What is needed
Collect all lines containing the word "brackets" from the data.

═══ Data

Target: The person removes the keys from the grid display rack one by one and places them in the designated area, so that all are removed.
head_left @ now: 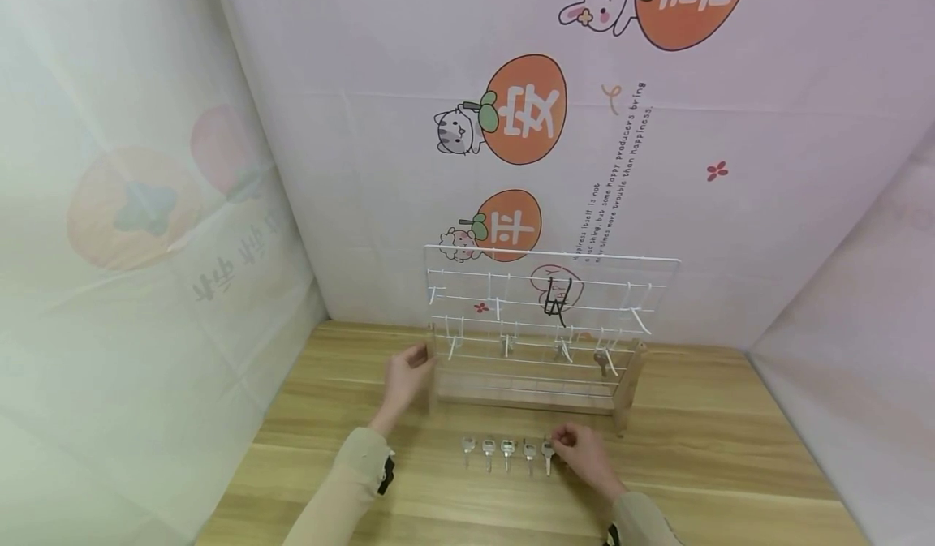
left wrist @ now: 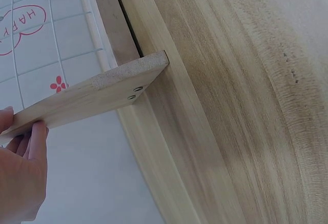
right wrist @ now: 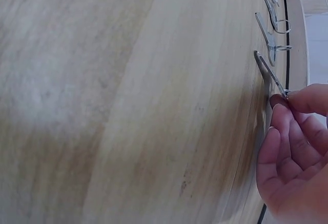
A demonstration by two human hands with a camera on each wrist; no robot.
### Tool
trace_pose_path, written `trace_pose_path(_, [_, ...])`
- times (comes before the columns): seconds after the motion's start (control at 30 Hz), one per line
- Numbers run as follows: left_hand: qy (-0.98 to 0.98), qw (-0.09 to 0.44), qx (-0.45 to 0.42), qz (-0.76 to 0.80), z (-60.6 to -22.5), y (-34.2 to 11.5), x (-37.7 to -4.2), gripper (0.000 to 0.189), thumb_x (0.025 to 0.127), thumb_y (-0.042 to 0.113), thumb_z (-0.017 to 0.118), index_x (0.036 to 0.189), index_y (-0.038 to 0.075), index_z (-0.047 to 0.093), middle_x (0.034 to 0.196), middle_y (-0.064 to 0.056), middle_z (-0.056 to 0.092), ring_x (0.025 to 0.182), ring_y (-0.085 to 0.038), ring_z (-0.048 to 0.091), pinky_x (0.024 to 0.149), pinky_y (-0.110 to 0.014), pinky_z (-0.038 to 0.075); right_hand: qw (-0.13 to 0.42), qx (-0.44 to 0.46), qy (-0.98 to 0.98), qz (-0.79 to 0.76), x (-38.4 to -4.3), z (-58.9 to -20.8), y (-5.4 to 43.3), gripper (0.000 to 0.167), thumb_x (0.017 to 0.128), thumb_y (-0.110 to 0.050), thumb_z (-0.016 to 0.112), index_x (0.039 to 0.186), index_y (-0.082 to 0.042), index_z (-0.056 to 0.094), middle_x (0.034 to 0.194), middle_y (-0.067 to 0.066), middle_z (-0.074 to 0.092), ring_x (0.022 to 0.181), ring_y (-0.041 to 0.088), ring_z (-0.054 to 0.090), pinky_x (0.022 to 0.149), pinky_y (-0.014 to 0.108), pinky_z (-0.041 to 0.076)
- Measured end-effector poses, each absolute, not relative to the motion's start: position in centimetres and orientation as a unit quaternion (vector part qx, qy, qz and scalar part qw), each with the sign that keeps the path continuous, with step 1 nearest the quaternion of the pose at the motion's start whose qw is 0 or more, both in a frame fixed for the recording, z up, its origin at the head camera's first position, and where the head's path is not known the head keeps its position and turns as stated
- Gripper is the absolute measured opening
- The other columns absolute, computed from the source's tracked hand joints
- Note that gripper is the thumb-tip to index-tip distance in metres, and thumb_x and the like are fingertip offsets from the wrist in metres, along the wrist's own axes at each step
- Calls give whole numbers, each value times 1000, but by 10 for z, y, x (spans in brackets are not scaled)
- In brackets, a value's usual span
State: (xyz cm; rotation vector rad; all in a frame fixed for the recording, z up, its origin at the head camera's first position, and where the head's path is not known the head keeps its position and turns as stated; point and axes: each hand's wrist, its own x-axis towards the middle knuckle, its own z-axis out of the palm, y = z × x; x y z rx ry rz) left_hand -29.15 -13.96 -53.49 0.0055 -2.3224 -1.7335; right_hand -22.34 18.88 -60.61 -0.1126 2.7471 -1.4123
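Note:
My left hand grips the wooden side post of a wire-grid rack, thumb on one side and fingers on the other. At the right end of a row of silver keys, my right hand pinches a key by its head, near the ring. That key's tip slants close over the wooden table. The other keys lie side by side to its left, each with a small ring. Beyond the hands, the rack stands upright with white hooks; a key hangs from a lower right one.
A black wire piece is on the upper part of the grid. Behind the rack rises a white cloth printed with cartoons, and more cloth encloses the left and right sides. Wooden tabletop extends right of the rack.

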Motion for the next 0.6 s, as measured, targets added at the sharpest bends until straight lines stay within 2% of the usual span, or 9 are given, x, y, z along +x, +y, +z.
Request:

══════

Answer to the problem
- Calls give whole numbers, each value times 1000, but by 10 for z, y, x (spans in brackets are not scaled)
- In brackets, a value's usual span

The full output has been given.